[ewg] RDS - Recovering from RDMA errors

Sun Jan 20 10:35:09 PST 2008

On Friday 18 January 2008 21:41, Roland Dreier wrote:
> I don't follow this.  All work requests should generate a completion
> eventually, unless you do something like destroy the work queue or
> overrun a CQ.  So what part of the spec are you talking about here?

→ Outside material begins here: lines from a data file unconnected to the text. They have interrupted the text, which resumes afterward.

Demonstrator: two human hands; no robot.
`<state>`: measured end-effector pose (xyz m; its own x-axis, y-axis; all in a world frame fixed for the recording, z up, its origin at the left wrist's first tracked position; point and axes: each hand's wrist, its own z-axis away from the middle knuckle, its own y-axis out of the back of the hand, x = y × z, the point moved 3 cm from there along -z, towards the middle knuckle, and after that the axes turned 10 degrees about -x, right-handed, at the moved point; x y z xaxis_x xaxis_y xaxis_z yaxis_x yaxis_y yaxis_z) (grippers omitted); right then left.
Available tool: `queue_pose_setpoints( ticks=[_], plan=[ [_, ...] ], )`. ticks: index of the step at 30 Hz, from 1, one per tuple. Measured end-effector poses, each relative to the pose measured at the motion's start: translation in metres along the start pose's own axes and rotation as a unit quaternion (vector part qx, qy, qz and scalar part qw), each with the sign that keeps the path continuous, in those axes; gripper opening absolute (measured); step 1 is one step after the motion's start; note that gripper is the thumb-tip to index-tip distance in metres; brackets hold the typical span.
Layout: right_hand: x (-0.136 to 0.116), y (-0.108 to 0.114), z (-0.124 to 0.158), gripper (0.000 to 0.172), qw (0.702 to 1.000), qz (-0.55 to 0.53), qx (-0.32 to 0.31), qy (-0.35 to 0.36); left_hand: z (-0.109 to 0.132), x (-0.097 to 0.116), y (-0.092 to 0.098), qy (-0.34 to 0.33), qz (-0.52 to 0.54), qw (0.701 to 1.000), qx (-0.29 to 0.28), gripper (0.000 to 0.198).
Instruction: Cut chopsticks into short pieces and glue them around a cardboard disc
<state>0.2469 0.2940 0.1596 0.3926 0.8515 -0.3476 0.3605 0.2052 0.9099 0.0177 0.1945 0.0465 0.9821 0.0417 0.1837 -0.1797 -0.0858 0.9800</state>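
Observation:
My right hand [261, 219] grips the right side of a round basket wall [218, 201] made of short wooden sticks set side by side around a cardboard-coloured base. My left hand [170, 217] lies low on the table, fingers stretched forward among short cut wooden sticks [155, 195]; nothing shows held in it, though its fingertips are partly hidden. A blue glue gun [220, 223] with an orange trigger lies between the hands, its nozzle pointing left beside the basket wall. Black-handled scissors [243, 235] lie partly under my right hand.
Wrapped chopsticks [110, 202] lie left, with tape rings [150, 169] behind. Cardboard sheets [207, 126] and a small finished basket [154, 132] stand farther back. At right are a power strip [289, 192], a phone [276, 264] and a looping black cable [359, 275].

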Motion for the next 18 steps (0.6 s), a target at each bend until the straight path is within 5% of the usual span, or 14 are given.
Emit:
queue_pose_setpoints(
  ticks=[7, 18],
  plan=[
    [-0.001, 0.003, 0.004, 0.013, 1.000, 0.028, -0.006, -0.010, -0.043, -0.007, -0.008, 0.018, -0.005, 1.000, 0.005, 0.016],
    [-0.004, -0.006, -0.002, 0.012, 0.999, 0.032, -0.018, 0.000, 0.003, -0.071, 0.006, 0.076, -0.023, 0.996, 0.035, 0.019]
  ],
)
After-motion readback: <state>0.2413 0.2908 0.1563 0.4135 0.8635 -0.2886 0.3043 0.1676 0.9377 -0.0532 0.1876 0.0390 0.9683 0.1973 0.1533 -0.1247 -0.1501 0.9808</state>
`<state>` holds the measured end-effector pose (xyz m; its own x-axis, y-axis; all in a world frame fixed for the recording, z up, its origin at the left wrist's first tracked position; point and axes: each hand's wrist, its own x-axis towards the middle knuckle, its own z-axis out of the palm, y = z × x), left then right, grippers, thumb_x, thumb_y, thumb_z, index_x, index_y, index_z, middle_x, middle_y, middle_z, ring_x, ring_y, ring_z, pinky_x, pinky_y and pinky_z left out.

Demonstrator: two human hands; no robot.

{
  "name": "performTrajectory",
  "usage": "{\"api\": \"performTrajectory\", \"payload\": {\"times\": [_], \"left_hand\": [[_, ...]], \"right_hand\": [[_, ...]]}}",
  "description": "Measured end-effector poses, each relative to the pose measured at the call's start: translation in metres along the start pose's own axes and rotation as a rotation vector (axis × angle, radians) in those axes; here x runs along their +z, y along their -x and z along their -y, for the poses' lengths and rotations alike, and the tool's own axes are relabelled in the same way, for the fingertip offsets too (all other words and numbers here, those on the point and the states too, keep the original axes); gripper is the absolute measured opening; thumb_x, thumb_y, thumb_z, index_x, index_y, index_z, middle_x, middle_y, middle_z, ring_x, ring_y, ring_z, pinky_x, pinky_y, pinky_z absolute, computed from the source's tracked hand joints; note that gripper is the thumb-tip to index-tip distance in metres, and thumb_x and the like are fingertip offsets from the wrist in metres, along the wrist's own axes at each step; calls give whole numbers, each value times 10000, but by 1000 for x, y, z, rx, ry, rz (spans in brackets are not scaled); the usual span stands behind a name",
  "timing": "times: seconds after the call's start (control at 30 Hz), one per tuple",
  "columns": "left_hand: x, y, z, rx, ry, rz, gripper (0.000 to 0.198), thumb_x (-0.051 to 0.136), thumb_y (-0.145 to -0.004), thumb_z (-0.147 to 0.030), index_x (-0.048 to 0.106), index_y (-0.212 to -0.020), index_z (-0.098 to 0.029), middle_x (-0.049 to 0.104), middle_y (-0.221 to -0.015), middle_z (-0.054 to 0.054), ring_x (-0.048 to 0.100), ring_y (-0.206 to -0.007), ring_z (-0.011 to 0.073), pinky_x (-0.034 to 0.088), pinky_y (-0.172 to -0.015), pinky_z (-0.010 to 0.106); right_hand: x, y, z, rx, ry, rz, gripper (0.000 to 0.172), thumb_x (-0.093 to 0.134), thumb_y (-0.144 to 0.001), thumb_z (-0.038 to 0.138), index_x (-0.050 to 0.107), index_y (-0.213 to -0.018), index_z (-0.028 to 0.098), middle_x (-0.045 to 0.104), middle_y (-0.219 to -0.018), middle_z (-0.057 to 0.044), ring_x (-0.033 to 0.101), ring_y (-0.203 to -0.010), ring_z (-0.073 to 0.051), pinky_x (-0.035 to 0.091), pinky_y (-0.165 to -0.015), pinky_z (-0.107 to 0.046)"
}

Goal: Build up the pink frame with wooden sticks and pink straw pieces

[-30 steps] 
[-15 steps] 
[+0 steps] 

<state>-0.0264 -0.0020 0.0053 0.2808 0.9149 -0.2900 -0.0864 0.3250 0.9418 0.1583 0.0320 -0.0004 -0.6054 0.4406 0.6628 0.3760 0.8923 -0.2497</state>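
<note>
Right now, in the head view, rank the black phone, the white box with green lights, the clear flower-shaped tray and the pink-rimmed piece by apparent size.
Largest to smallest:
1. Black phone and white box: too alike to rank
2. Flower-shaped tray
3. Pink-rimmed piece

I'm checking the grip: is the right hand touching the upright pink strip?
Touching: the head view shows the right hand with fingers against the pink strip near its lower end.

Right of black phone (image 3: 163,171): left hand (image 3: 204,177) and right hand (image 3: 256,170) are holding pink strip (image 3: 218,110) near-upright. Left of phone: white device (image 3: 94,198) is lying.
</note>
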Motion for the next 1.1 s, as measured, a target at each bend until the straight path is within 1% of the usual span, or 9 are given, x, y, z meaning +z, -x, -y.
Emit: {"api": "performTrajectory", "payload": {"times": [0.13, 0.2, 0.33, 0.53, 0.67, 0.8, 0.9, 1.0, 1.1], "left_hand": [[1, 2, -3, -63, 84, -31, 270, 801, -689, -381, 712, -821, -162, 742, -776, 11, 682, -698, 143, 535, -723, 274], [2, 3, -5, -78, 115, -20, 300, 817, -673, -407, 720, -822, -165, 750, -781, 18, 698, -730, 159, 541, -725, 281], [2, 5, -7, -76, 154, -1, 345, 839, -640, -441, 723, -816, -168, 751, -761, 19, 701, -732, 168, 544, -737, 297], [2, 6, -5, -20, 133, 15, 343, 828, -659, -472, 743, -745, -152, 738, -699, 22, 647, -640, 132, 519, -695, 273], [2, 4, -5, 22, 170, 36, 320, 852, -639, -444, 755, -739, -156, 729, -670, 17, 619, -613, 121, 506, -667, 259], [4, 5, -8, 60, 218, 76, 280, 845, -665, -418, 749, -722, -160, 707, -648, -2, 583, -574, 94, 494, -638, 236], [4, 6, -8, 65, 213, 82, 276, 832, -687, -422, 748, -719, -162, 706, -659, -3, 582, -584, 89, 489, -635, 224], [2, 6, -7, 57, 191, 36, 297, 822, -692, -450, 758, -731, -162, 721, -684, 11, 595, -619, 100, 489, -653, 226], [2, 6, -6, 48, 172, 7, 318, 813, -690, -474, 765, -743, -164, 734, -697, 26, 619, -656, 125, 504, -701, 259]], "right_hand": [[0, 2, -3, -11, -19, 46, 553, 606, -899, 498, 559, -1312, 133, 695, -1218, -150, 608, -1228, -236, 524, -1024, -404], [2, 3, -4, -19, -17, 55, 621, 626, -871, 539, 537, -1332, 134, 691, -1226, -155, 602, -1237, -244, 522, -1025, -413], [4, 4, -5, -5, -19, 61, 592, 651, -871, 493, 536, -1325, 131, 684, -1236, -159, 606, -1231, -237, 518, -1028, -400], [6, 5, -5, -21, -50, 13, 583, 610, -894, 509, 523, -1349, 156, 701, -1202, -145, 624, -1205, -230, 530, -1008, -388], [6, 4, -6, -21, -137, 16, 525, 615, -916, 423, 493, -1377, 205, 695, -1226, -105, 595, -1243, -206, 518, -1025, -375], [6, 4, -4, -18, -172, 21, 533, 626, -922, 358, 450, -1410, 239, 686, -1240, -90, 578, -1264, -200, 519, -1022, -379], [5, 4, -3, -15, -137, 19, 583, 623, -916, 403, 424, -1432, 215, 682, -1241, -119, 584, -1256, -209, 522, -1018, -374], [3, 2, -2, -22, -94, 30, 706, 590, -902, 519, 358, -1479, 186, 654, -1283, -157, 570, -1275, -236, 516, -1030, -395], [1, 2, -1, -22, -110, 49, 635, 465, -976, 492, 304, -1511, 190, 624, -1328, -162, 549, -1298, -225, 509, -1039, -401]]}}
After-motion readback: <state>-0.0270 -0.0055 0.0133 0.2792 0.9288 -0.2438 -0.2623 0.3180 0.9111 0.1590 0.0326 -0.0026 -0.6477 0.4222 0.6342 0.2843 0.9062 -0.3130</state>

The part on affiliated asynchronous errors says WQ processing is stopped.
This also happens if we're signalling a remote access error to the
other host.

When a RDMA operation errors out because the remote side destroyed the MR,
the RDMA WQE completes with error 10 (remote access error), which is exepected.
The other end sees an affiliated asynchronous error code 3 (remote access
error), which is also expected.

Now, on the sending system, I'm seeing send queue entries that do not get
completed. The RDMA itself is completed in error; the subsequent SEND
is completed (error 5, flushed) as well. But one or more entries seem to
remain on the queue - at least my book-keeping says so. I double checked
the book-keeping, and it seems accurate...

All very strange.

>  > I tried destroying the QP first, then we know we can pick off
>  > any remaining WRs still allocated. That didn't work, as the card
>  > seems to generate interrupts even after the QP is gone. This results
>  > in lots of errors on the console complaining about "Completion to
>  > bogus CQ".
> 
> Destroying a QP should immediately stop work processing, so no
> completions should be generated once the destroy QP operation
> returns.  I don't see how you get the bogus CQ message in this case --
> it certainly seems like a driver bug.  Unless you mean you are
> destroying the CQ with a QP still attached?  But that shouldn't be
> possible because the CQ's usecnt should be non-zero until all attached
> QPs are freed.  Not sure what could be going on but it sounds bad...

This may be a driver bug, yes.

>  > I then tried to move the QP to error state instead - this didn't
>  > elicit a storm of kernel messages anymore, but still I seem to get
>  > incoming completions.
> 
> The cleanest way to destroy a QP is to move the QP to the error state,
> wait until you have seen a completion for every posted work request
> (the completions generated after the transition to the error state
> should have a "flush" status), and then destroy the QP.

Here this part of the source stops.